## To do
From the first line of the data below, copy each line up to the one containing "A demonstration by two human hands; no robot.", and include that line too.

## Information supplied

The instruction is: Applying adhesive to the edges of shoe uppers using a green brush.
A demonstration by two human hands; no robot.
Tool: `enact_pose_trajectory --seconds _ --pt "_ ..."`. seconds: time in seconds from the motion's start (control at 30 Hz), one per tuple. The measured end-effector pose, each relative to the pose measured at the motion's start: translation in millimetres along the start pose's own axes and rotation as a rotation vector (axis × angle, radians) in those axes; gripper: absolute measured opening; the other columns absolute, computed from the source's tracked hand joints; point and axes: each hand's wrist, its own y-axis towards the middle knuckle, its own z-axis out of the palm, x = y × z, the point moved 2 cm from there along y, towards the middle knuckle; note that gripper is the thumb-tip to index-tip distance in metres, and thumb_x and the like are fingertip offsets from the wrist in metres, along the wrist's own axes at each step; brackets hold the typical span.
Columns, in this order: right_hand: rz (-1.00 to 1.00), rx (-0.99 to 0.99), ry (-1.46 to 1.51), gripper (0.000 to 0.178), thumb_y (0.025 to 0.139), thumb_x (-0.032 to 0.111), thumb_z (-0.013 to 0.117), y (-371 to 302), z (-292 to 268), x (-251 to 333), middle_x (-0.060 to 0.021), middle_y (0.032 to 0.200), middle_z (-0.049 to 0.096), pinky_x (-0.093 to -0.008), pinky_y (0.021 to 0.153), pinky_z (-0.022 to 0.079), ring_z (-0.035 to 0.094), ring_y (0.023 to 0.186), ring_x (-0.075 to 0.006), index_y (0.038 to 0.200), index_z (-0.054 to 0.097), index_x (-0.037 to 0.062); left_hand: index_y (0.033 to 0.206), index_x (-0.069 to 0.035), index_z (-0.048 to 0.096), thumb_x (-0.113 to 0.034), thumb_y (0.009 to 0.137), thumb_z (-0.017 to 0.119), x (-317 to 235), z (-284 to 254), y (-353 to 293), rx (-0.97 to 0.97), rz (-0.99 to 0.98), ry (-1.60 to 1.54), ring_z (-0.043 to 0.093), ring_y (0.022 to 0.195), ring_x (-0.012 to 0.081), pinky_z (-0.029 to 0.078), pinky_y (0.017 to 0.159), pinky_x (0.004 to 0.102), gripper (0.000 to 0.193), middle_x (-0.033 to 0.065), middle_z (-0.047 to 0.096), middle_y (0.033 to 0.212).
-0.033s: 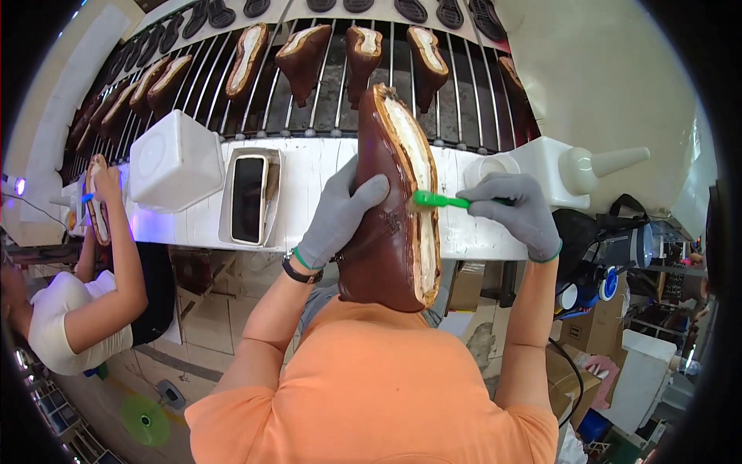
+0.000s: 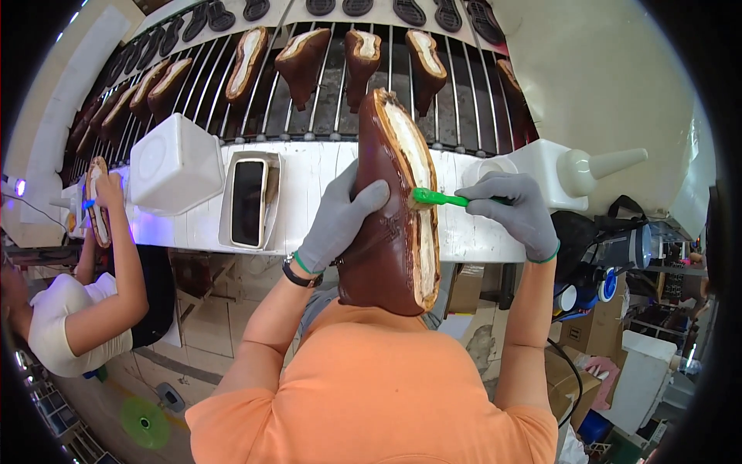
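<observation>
A dark brown leather boot upper (image 2: 382, 255) is held up in front of me, its underside turned to the right. That underside shows a white middle inside a tan rim. My left hand (image 2: 340, 213), in a grey glove, grips the boot's left side, thumb across the leather. Between the fingers of my right hand (image 2: 514, 209), also gloved in grey, is the handle of a green brush (image 2: 440, 198) shaped like a toothbrush. Its bristles touch the boot's rim where leather and underside meet. The fingers behind the boot are hidden.
Behind the white bench (image 2: 325, 158), a roller rack (image 2: 325, 100) carries several similar boots, with black soles (image 2: 410, 11) beyond. A white container (image 2: 176, 164), a phone (image 2: 247, 203) in a tray, and a white squeeze bottle (image 2: 576, 170) stand nearby. A co-worker (image 2: 85, 309) handles another boot at left.
The brush head sits very slightly farther up the boot's rim. Both hands keep their grips, and the whole view has shifted a little.
</observation>
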Motion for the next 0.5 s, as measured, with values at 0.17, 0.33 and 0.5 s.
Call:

## Output for this task
The instruction is: Applying adhesive to the edges of shoe uppers using a green brush.
A demonstration by two human hands; no robot.

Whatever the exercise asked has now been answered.